Wimbledon retained its charm and importance. Nevertheless, we could no longer pretend that the Men’s champion was the best player in the world. Instead winning Wimbledon became a stepping-stone to a lucrative professional career. This reality was eventually recognized, and the game went open. Pancho Gonzales, who had turned pro after winning the American title aged only nineteen or so and had for years reigned supreme on the pro circuit, was back at Wimbledon for the first time in two decades.
No career better illustrates what Wimbledon missed than Ken Rosewall’s. The little Australian, he stood at only 5.7, lost two finals as a young amateur. The first aged only nineteen, to Jaroslav Drobny, then two years later to his Davis Cup team-mate Lew Hoad (He went on to beat Drobny two months later to win the American title). As a professional, he then became the top-ranked player.
When Rod Laver turned pro after winning the Amateur Grand Slam in 1963, Rosewall beat him by 11 matches to 3. That shows how good he was. He went on to be in two Wimbledon Singles finals after the game went open, losing to John Newcombe in 1970 and to the young Jimmy Connors in 1974, his fortieth year. Given that he won eight Slam titles despite being ineligible throughout the peak years of his career, without that interruption he might have set a record which even Roger Federer couldn’t have matched.
Of course, the game has changed a lot between Rosewall’s day and Federer’s – different racquets, different training regimes, different support from what players now call their team. All comparisons of past and present are little better than a sort of daydreaming.

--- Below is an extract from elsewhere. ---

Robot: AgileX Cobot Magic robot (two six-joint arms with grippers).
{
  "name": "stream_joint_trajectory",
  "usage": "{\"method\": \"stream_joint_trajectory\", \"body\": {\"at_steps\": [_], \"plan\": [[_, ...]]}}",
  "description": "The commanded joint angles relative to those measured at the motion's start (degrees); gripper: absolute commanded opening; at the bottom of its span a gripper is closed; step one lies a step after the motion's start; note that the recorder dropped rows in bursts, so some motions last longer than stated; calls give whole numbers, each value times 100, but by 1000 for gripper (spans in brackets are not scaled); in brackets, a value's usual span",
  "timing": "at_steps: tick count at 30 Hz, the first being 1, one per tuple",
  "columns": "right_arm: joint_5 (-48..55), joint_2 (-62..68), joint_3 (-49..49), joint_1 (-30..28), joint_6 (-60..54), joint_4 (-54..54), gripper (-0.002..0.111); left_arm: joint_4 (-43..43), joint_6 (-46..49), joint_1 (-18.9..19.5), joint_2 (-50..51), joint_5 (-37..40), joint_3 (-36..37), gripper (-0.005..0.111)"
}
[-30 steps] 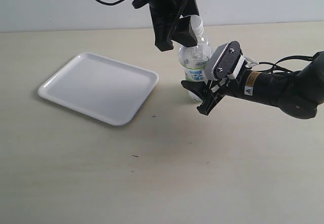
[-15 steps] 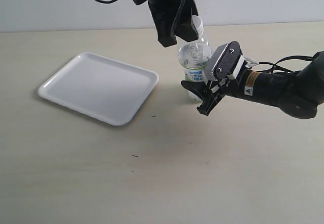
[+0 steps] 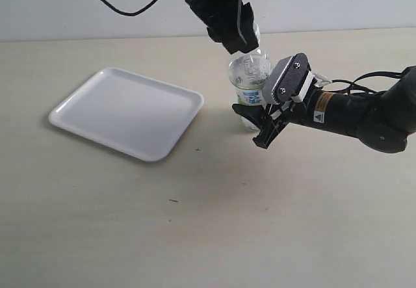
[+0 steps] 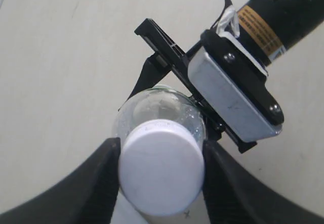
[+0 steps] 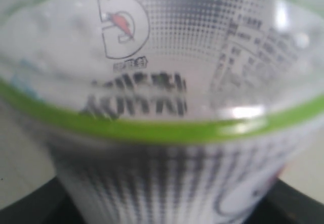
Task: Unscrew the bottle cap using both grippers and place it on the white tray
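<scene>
The clear bottle with its green-banded label stands upright on the table, right of the white tray. My right gripper is shut on the bottle's lower body; the label fills the right wrist view, with a dark finger at its edge. My left gripper comes down from above and hides the neck. In the left wrist view both black fingers press the sides of the white bottle cap, above the bottle's shoulder. I cannot tell whether the cap is off the threads.
The beige table spreads in front of the tray and the arms, with a pale wall behind. A black cable hangs from the left arm above the tray. The right arm's grey plate sits close beside the bottle.
My left gripper has closed in on the cap and turned about the neck, its body swinging up and to the right. The right arm and the bottle have stayed put.
</scene>
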Motion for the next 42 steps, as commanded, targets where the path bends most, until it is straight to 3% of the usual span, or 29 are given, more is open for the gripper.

Nevertheless, Ken Rosewall comes near the top in my book, and, if he wasn’t the greatest of all time, he is undoubtedly the greatest who never won the Men’s Singles at Wimbledon. But he did win the Men’s doubles there twice, partnering Lew Hoad, back in their amateur days when the best played as both doubles and singles, something they seldom do now.
Not surprisingly in this barren year, newspapers are inviting readers to select their greatest players, not restricting the choice to Wimbledon winners. It is, of course, an engaging enterprise, even if a futile one. That said, a dream match for me would pit John McEnroe against Roger Federer, each man in his prime; a battle of character and temperament as well as skill. Perhaps some clever fellow can create a computer simulation, just as more than half a century ago there was such a simulation of a Heavyweight Championship bout between Rocky Marciano and Muhammed Ali. My memory is that Rocky won.
If one can’t sensibly nominate anyone as the Greatest of them all, one can recall the players who gave most pleasure, even if they might not be in the Top Ten of Champions. Fortunately, such a choice is something that nobody but oneself can argue with. So here goes: the graceful and adorable Evonne Goolagong (later Cawley) among the women and Stefan Edberg with the most gorgeous backhand volley among the men.
A final thought. Given the long years of American and Australian dominance, it is remarkable that there has been no American Men’s Singles champion at Wimbledon since Pete Sampras won his last title in 2000, and no Australian since Lleyton Hewitt lifted the Cup in 2002. A long time, if not in comparison to our decades of waiting for a successor to Fred Perry. Long enough, too, for us to start wondering for how many years, indeed decades, Andy Murray will have to be remembered as the last British man to win Wimbledon.